Figure 3.5 in the 3rd edition shows summary relationships between hearing loss in different frequency ranges and judgement variability, and Figure 3.6 shows actual audiometric measurements on a number of listeners exhibiting high variability in their judgments. These listeners were clearly not exhibiting randomness in their judgements because of frustration and hopelessness over what they were hearing. They simply were not hearing all of the sound, and because of that made mistakes.
For more data and analysis you must go back to the original 1985 publication, where I would like to think there is much more than your asserted "handwaving". Toole, F. E. (
1985). “Subjective measurements of loudspeaker sound quality and listener preferences”, J. Audio Eng.
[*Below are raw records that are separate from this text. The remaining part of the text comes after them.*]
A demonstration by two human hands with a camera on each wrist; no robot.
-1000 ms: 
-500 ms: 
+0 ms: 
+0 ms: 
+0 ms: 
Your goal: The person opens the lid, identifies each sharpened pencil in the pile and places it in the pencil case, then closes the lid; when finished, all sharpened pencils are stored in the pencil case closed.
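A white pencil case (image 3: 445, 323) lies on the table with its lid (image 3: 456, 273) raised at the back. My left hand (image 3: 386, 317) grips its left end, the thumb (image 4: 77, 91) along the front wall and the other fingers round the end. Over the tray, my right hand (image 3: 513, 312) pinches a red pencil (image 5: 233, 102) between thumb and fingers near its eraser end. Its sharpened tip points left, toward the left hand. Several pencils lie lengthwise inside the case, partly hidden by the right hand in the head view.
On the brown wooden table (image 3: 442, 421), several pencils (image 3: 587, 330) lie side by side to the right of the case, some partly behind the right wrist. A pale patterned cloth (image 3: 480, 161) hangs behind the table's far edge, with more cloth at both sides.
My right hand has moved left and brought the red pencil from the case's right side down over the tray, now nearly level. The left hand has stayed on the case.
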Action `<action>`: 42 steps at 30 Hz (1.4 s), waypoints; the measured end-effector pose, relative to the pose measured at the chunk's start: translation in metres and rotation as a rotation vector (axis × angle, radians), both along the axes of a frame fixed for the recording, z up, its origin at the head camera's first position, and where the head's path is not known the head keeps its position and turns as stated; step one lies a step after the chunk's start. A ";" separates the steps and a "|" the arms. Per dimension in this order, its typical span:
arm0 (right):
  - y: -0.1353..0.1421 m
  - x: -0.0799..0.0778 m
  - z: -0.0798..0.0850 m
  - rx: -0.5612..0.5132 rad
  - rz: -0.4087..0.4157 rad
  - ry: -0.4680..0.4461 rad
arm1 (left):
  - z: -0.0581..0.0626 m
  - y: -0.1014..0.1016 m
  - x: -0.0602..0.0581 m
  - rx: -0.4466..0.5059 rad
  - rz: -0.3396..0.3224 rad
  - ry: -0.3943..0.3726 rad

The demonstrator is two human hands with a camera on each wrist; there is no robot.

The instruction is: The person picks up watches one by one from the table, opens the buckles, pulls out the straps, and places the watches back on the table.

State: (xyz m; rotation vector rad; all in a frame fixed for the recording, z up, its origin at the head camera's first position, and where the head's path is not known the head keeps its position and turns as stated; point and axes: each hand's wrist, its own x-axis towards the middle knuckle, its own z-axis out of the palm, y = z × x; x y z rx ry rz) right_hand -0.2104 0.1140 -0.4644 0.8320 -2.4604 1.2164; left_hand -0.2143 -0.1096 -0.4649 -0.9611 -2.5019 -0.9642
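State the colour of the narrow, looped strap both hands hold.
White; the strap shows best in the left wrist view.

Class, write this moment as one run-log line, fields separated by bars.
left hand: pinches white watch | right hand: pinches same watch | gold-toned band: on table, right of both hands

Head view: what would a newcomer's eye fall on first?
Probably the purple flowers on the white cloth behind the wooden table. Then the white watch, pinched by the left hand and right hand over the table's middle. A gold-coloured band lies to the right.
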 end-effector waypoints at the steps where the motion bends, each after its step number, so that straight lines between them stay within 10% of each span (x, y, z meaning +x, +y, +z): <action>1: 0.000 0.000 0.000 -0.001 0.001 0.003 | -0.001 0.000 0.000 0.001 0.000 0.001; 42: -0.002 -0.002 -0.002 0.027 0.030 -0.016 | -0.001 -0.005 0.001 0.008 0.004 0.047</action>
Soc.,
33. pp. 2-31. It still surprises me that this was 36 years ago - a lifetime - yet it is still not well understood. It was not the last word; more like the "first word" on the topic that I am aware of in the context of audio. More work needed to be done, but it raised a flag.
For an independent view on the role of hearing performance and the results of listening tests, there is the 2006 book: "Perceptual Audio Evaluation" by Bech and Zacharov, Wiley. Section 5.4.3 addresses "Subject selection", and part of the screening is to exhibit hearing thresholds in both ears that are within 15 dB of otologically normal persons. They comment that "approximately 50% of a university's student population (male and female) will not pass an audiometric test using a 15 dB rule". What have they been listening to?
Chapter 17 in the 3rd edition describes the criteria applied by OSHA and NIOSH for their occupational hearing conservation programs. These are often thought to prevent hearing loss, but they don't. They allow hearing loss to accumulate over a working lifetime, aiming to preserve enough that at the end of a career one can carry on a conversation at 1 m distance in the quiet. In audiometric terms that translates into about 25 dB threshold elevation at audiometric frequencies 1, 2 and 3kHz, resulting in an estimated 10% loss of understanding of entire sentences and a 50% misunderstanding of "PB" words. HiFi hearing is long gone.
Chapter 17 also describes something relatively new: Hidden hearing loss. It affects the binaural directional/spatial hearing system, independently of audiometric threshold elevations.
Hearing is fragile - preserve it!